QUICK REVIEW

[論文レビュー] Enhancing Underwater Images via Adaptive Semantic-aware Codebook Learning

Bosen Lin, Feng Gao|arXiv (Cornell University)|Feb 11, 2026

Image Enhancement Techniques被引用数 0

ひとこと要約

SUCode は意味認識付きのピクセルレベルのコードブックと、領域ごとの劣化に適応する3段階の訓練パラダイムを導入し、全参照指標で最先端、無参照性能でも競争力を発揮します。

ABSTRACT

Underwater Image Enhancement (UIE) is an ill-posed problem where natural clean references are not available, and the degradation levels vary significantly across semantic regions. Existing UIE methods treat images with a single global model and ignore the inconsistent degradation of different scene components. This oversight leads to significant color distortions and loss of fine details in heterogeneous underwater scenes, especially where degradation varies significantly across different image regions.

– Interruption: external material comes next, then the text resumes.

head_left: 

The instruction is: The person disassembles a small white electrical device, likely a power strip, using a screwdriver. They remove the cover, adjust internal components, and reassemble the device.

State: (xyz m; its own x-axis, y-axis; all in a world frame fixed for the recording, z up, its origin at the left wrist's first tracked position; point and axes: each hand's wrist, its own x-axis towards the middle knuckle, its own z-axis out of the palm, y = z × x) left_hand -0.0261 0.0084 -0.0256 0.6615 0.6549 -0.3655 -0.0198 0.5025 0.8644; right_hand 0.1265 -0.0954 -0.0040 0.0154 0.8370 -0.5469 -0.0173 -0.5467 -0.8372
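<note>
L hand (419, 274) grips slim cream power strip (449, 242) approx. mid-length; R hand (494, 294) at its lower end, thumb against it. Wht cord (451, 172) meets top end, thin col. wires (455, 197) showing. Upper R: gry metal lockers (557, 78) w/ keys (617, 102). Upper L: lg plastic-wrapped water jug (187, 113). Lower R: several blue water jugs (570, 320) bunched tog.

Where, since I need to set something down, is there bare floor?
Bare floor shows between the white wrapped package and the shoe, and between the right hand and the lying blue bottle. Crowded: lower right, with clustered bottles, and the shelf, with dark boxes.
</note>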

Therefore, we propose SUCode (Semantic-aware Underwater Codebook Network), which achieves adaptive UIE from semantic-aware discrete codebook representation. Compared with one-shot codebook-based methods, SUCode exploits semantic-aware, pixel-level codebook representation tailored to heterogeneous underwater degradation. A three-stage training paradigm is employed to represent raw underwater image features to avoid pseudo ground-truth contamination. Gated Channel Attention Module (GCAM) and Frequency-Aware Feature Fusion (FAFF) jointly integrate channel and frequency cues for faithful color restoration and texture recovery. Extensive experiments on multiple benchmarks demonstrate that SUCode achieves state-of-the-art performance, outperforming recent UIE methods on both reference and no-reference metrics. The code will be made public available at https://github.com/oucailab/SUCode.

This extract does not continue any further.